═══ RECORDS SUPPLIED

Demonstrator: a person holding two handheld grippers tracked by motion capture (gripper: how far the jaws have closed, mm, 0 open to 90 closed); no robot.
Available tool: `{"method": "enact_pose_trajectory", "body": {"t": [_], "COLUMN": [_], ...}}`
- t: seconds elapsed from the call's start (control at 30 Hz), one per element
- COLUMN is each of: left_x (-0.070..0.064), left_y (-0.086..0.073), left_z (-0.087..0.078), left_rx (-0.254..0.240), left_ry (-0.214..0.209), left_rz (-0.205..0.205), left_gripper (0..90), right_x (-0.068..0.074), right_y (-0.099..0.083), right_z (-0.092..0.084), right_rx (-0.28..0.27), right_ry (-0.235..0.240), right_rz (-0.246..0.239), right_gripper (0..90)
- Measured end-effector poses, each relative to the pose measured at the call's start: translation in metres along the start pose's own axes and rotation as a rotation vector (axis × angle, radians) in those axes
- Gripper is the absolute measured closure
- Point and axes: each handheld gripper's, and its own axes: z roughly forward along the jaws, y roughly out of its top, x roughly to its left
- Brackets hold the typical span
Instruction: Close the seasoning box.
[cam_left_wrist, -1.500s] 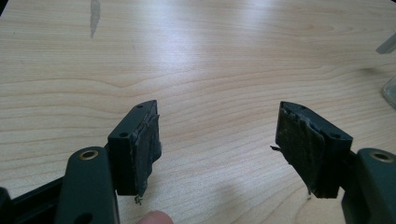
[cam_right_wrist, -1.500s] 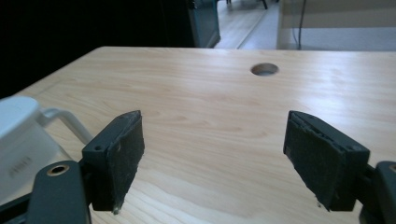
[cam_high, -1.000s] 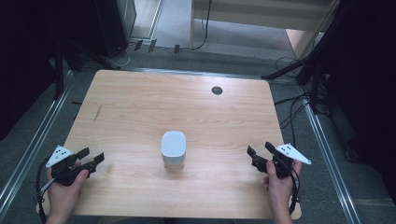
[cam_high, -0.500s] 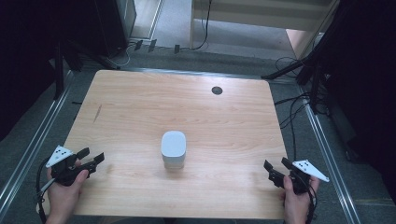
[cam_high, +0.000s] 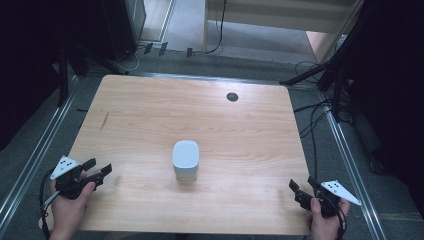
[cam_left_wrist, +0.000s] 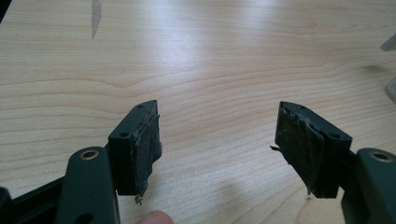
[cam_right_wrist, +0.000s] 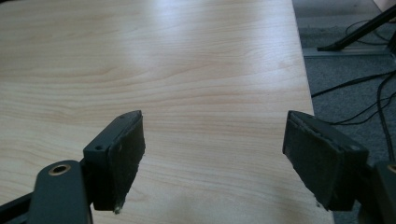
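1 white box (cam_high: 185, 160), 1 table (cam_high: 150, 115), 2 grippers: left (cam_high: 100, 169), right (cam_high: 303, 188).

Table (cam_high: 150, 115) pale wood, smooth, slight sheen; white box (cam_high: 185, 159) matt plastic.

Table middle: one white box-shaped thing (cam_high: 185, 160) is parked upright there, the only thing standing on the table (cam_high: 150, 115).
Left lane: bare wood is seen between the left gripper (cam_high: 99, 168) and the white thing, nothing in between.
Right lane: same deal from the right gripper (cam_high: 302, 187), wood all the way.
Far half: open board, just a small dark hole (cam_high: 232, 96), flush.
Edges: metal rails (cam_high: 350, 165) and loose cables (cam_high: 312, 120) are found just off the right side.
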Motion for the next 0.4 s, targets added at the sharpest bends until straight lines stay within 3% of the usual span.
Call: {"method": "enact_pose_trajectory", "body": {"t": [0.13, 0.4], "left_x": [-0.0004, -0.0009], "left_y": [0.0001, 0.0005], "left_z": [0.0002, 0.0009], "left_rx": [0.004, 0.006], "left_ry": [-0.003, 0.001], "left_rz": [0.009, 0.008], "left_gripper": [31.6, 31.7], "right_x": [0.0035, -0.0007], "right_y": [0.0001, 0.0], "right_z": [0.0007, -0.0001], "right_rx": [0.011, 0.0], "right_ry": [-0.013, -0.017], "right_rz": [-0.021, 0.017], "right_gripper": [21.3, 23.0]}}
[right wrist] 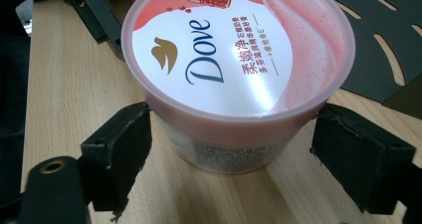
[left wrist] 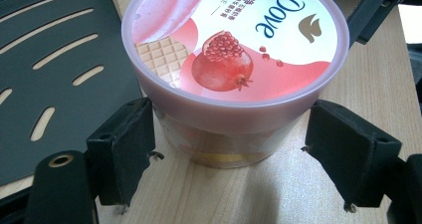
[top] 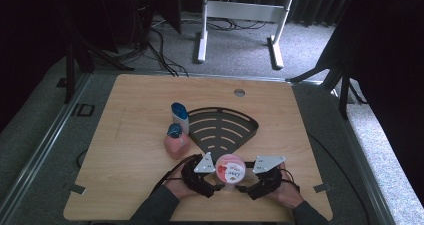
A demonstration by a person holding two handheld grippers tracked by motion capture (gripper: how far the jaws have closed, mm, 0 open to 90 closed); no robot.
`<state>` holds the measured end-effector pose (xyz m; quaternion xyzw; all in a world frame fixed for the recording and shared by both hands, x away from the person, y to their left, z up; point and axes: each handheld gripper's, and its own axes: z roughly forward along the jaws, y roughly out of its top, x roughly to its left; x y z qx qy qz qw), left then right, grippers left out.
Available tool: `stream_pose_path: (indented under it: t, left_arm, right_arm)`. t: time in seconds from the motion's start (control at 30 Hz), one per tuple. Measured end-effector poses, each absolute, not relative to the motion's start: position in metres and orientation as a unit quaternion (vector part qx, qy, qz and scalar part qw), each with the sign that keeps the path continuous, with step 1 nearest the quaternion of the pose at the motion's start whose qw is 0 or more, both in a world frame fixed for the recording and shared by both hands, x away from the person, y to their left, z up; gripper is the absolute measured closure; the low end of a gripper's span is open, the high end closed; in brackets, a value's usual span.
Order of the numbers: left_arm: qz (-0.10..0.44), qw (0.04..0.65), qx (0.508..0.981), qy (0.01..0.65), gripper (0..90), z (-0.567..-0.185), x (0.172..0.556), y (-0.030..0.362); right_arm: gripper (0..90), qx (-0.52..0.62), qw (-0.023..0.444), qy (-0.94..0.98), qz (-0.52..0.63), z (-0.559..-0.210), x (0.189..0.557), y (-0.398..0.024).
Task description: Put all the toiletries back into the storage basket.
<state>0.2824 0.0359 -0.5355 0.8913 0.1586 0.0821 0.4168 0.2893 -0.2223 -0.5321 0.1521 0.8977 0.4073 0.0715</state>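
While the light wooden rectangular table (top: 130,150) carries everything, its largest load is a black fan-shaped slotted tray (top: 222,127) lying flat near the middle, with its point toward the person. Just left of that tray stand a white bottle with a blue cap (top: 179,116) and, nearer the person, a squat pink bottle with a blue pump top (top: 175,141), both upright and close to each other. In front of the tray's point, near the table's front edge, stands a round pink plastic tub with a printed Dove lid showing a pomegranate (top: 230,168); it sits upright on its base, so its axis runs straight up and the lid faces the ceiling, the tub being wider than it is tall. The left gripper (top: 216,185) comes at the tub from the person's left and the right gripper (top: 242,187) from the person's right, so the tub sits between the two. In the left gripper view the tub (left wrist: 234,69) stands between that gripper's black jaws, which are spread wide; the left pad looks to lie at or just beside the wall, the right pad stands clear of it. In the right gripper view the tub (right wrist: 238,69) likewise stands between widely spread jaws, with both pads near the rim and the right one apart from the wall.
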Motion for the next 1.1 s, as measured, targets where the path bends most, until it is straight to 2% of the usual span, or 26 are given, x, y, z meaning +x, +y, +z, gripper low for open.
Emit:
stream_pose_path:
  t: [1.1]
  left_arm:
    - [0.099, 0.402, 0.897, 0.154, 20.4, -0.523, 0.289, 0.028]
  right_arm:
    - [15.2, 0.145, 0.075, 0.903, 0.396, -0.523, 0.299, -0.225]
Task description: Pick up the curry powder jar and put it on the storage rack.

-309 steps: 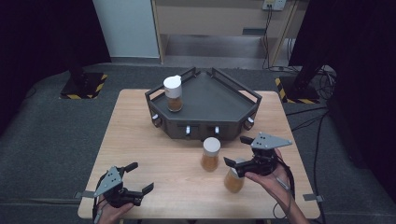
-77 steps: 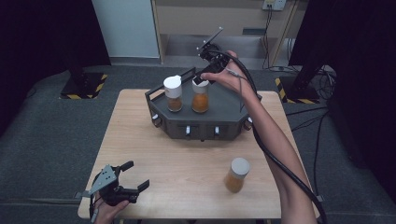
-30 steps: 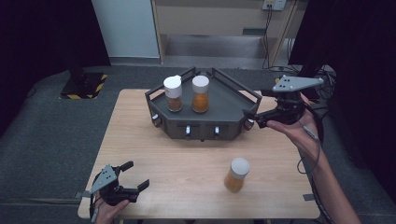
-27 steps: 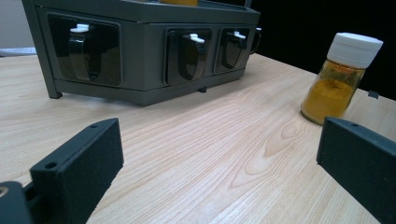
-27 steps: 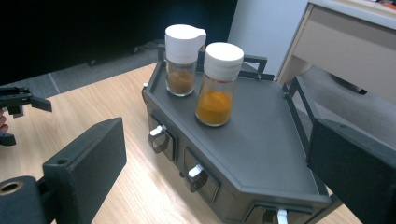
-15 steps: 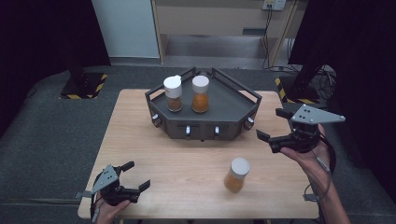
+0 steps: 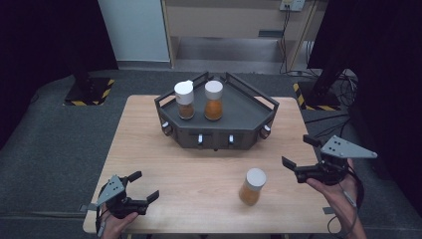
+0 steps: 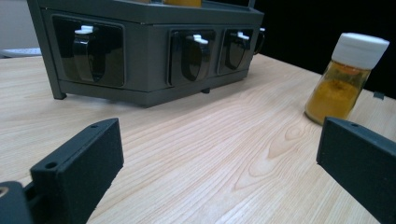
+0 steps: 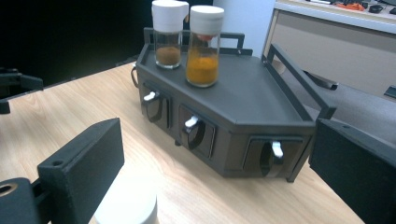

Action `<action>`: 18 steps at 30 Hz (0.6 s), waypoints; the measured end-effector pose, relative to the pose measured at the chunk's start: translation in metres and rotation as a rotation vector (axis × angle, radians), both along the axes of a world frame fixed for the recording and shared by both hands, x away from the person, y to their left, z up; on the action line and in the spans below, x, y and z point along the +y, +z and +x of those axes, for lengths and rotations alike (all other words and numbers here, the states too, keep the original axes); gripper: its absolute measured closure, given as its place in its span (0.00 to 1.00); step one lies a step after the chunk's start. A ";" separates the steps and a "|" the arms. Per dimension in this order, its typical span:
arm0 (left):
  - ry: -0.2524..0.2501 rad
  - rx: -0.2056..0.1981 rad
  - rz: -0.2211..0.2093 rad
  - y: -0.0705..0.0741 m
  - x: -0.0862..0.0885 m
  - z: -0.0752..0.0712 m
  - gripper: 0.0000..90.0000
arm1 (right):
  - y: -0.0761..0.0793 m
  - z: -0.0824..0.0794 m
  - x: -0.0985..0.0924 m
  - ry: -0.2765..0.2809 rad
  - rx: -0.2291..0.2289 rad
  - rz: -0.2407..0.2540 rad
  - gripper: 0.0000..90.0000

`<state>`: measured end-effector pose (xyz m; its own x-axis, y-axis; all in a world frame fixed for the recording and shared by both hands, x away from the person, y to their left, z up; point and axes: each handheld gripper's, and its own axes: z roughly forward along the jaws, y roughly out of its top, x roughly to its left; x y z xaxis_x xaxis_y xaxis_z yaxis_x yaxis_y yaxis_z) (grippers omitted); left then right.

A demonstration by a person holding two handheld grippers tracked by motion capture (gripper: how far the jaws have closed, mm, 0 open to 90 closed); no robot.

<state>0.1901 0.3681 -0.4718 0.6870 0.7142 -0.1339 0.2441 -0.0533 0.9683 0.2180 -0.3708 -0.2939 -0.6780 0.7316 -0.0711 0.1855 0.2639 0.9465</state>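
Standing alone in front of the rack [image 7: 219, 122], the spice jar [image 7: 252, 186] has the right gripper [image 7: 297, 158] beside it, seemingly clear; left gripper [image 7: 143, 186] farther off, both spread wide.

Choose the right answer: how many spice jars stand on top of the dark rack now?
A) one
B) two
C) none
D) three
B: two jars, one with brown spice and one with orange spice, stand on the rack; a third jar stands on the table.
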 end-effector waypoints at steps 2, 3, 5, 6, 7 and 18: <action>0.003 0.000 -0.006 0.000 0.000 0.000 0.00 | -0.011 -0.006 -0.002 -0.009 -0.001 0.004 0.04; 0.004 0.002 -0.004 0.000 0.000 0.000 0.00 | -0.015 -0.008 -0.002 -0.013 -0.001 0.002 0.04; 0.005 0.000 -0.006 0.000 0.001 0.000 0.00 | -0.023 -0.012 -0.003 -0.015 0.004 -0.002 0.04; 0.006 -0.002 -0.005 0.000 0.000 -0.001 0.00 | -0.027 -0.013 -0.004 -0.018 0.006 0.003 0.04; 0.005 -0.004 -0.001 0.000 0.000 -0.001 0.00 | -0.031 -0.015 -0.005 -0.025 0.008 0.011 0.04; 0.021 -0.009 0.022 0.003 -0.001 -0.005 0.00 | -0.074 -0.038 -0.017 -0.093 0.007 0.074 0.04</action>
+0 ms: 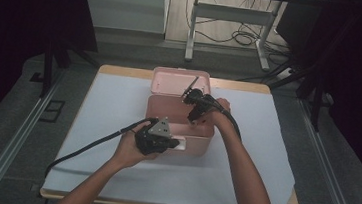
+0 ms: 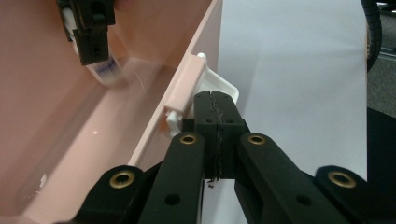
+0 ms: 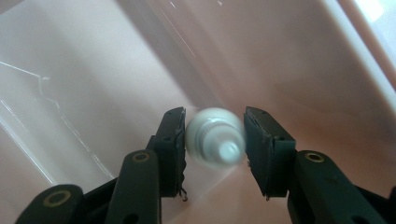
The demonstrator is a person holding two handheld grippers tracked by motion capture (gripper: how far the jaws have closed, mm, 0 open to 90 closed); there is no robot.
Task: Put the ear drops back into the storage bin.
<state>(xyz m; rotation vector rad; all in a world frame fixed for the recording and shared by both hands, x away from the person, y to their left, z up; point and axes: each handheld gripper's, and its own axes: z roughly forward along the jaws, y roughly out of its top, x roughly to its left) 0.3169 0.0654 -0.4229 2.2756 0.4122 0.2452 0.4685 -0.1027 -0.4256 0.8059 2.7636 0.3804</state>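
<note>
Right gripper [image 3: 215, 140] hangs inside the pink box [image 1: 168, 108] with a white bottle [image 3: 215, 136] between its loosened jaws, while left gripper [image 2: 216, 105], clenched, pinches the white latch [image 2: 224, 86].

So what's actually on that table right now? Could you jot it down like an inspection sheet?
Surface: wooden table under a white sheet.
Job's things: pink box, lid open; white bottle inside it.
Clutter: nothing seen.
Grippers: left gripper shut at the box's white latch; right gripper with its jaws either side of the bottle.
Cables: black cable trails from the left gripper.
Surroundings: desk frame, floor cables.
</note>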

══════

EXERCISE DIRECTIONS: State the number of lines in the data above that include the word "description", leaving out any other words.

COMPLETED TASK: 2